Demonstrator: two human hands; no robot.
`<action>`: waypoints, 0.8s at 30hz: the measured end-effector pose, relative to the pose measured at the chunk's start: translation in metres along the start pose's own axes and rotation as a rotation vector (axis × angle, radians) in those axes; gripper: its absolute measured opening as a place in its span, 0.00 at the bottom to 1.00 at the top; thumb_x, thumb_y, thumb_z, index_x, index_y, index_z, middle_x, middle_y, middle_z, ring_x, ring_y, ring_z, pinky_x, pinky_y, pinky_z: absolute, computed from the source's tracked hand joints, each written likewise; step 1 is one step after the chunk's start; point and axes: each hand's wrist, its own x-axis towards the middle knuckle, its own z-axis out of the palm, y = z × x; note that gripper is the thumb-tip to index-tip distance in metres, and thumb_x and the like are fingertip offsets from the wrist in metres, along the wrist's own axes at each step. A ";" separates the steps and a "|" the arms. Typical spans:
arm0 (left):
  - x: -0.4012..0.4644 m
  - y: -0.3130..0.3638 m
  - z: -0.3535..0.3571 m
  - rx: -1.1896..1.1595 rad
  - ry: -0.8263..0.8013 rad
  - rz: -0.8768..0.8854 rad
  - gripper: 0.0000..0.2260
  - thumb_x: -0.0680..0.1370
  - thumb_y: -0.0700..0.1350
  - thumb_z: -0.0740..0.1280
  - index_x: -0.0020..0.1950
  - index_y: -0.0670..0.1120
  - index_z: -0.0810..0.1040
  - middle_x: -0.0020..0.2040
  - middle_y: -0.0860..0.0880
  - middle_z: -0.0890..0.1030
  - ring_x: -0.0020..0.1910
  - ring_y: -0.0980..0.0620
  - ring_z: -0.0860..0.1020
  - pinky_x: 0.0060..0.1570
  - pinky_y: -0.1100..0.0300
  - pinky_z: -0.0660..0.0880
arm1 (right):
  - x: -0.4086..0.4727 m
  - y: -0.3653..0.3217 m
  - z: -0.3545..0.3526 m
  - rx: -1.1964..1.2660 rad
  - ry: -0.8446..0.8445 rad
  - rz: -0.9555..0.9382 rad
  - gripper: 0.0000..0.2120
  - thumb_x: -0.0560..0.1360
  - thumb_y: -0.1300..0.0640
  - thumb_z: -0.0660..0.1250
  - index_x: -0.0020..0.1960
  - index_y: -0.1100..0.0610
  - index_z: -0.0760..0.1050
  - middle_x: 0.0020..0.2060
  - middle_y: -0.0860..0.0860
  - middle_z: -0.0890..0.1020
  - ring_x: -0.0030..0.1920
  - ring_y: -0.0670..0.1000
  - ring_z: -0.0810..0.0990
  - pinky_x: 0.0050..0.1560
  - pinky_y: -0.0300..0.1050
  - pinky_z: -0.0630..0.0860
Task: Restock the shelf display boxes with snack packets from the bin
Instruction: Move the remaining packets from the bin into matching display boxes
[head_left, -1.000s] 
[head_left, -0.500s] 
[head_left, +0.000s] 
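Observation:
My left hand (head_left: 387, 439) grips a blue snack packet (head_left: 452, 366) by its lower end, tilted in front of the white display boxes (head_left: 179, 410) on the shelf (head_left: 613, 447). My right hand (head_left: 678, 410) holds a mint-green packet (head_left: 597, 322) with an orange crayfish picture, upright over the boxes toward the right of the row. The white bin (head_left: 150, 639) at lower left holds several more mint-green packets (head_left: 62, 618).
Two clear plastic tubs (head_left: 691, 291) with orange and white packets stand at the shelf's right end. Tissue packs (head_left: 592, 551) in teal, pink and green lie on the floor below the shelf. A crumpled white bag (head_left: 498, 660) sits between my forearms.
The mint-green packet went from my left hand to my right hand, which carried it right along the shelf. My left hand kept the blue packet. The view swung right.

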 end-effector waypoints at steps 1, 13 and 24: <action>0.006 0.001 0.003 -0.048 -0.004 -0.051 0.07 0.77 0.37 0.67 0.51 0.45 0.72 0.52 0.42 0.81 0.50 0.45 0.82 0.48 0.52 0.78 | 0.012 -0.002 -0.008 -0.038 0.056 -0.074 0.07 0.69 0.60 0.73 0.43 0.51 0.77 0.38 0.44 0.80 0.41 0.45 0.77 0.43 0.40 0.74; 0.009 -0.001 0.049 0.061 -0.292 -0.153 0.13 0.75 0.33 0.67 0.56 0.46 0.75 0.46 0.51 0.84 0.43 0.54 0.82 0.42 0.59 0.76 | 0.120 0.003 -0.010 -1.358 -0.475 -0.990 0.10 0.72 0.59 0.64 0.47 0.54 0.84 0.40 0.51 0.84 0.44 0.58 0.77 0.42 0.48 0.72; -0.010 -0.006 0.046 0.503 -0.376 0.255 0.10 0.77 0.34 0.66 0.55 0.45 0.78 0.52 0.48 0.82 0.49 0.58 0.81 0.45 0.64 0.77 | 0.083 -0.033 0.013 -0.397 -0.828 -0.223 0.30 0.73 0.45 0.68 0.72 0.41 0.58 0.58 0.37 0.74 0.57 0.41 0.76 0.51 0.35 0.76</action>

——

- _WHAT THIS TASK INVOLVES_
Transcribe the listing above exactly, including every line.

- _RESPONSE BELOW_
Demonstrator: two human hands; no robot.
`<action>`: waypoints, 0.8s at 30hz: the measured end-effector pose, relative to the pose measured at the chunk's start: translation in metres along the start pose's own axes and rotation as a rotation vector (axis × angle, radians) in those axes; gripper: its absolute measured opening as a place in its span, 0.00 at the bottom to 1.00 at the top; thumb_x, thumb_y, thumb_z, index_x, index_y, index_z, middle_x, middle_y, middle_z, ring_x, ring_y, ring_z, pinky_x, pinky_y, pinky_z: absolute, computed from the source's tracked hand joints, each written likewise; step 1 is one step after the chunk's start; point and axes: each hand's wrist, its own x-axis towards the middle knuckle, its own z-axis out of the palm, y = z × x; note that gripper is the thumb-tip to index-tip distance in metres, and thumb_x and the like are fingertip offsets from the wrist in metres, along the wrist's own axes at each step. A ";" separates the steps and a "|" the arms. Typical spans:
arm0 (left):
  - x: -0.4012..0.4644 m
  - y: -0.3130..0.3638 m
  - z: -0.3535..0.3571 m
  - rx: -1.1896..1.1595 rad
  - ry: -0.8263..0.8013 rad
  - rz: -0.8768..0.8854 rad
  - gripper: 0.0000..0.2260
  - thumb_x: -0.0680..0.1370
  - thumb_y: -0.0700..0.1350
  - thumb_z: -0.0740..0.1280
  - index_x: -0.0020..0.1950
  - index_y: -0.0670..0.1120
  - index_z: -0.0810..0.1040
  - middle_x: -0.0020..0.2040
  - middle_y: -0.0860..0.0880
  - middle_z: -0.0890..0.1030
  - ring_x: -0.0020..0.1910
  - ring_y: -0.0980..0.0620
  - ring_z: -0.0860..0.1020
  - pinky_x: 0.0060..0.1570
  - pinky_y: -0.1100..0.0300
  - pinky_z: -0.0660..0.0880
arm1 (right):
  - x: -0.4086..0.4727 m
  - y: -0.3653..0.3217 m
  - z: -0.3545..0.3526 m
  - rx: -1.1964..1.2660 rad
  - ry: -0.8446..0.8445 rad
  - rz: -0.9555..0.9382 rad
  - gripper: 0.0000..0.2120
  - thumb_x: -0.0560..0.1360
  - thumb_y: -0.1300..0.0640
  - thumb_z: -0.0660..0.1250
  - index_x: -0.0020..0.1960
  - index_y: -0.1100..0.0610
  - index_z: -0.0760..0.1050
  - middle_x: 0.0020..0.2060
  - middle_y: -0.0860..0.0860
  - middle_z: -0.0890..0.1020
  - ring_x: -0.0030..0.1920
  - ring_y: -0.0670..0.1000
  - ring_z: -0.0810..0.0990
  - pinky_x: 0.0050..0.1560
  - pinky_y: -0.0300..0.1050
  - pinky_z: -0.0630..0.0860
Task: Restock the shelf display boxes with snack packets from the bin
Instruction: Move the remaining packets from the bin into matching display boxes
[head_left, -1.000s] 
[head_left, -0.500s] 
[head_left, +0.000s] 
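Observation:
My left hand (head_left: 387, 439) grips a blue snack packet (head_left: 452, 366) by its lower end, tilted in front of the white display boxes (head_left: 179, 410) on the shelf (head_left: 613, 447). My right hand (head_left: 678, 410) holds a mint-green packet (head_left: 597, 322) with an orange crayfish picture, upright over the boxes toward the right of the row. The white bin (head_left: 150, 639) at lower left holds several more mint-green packets (head_left: 62, 618).
Two clear plastic tubs (head_left: 691, 291) with orange and white packets stand at the shelf's right end. Tissue packs (head_left: 592, 551) in teal, pink and green lie on the floor below the shelf. A crumpled white bag (head_left: 498, 660) sits between my forearms.
The mint-green packet went from my left hand to my right hand, which carried it right along the shelf. My left hand kept the blue packet. The view swung right.
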
 end-effector waypoints at steps 1, 13 and 24: <action>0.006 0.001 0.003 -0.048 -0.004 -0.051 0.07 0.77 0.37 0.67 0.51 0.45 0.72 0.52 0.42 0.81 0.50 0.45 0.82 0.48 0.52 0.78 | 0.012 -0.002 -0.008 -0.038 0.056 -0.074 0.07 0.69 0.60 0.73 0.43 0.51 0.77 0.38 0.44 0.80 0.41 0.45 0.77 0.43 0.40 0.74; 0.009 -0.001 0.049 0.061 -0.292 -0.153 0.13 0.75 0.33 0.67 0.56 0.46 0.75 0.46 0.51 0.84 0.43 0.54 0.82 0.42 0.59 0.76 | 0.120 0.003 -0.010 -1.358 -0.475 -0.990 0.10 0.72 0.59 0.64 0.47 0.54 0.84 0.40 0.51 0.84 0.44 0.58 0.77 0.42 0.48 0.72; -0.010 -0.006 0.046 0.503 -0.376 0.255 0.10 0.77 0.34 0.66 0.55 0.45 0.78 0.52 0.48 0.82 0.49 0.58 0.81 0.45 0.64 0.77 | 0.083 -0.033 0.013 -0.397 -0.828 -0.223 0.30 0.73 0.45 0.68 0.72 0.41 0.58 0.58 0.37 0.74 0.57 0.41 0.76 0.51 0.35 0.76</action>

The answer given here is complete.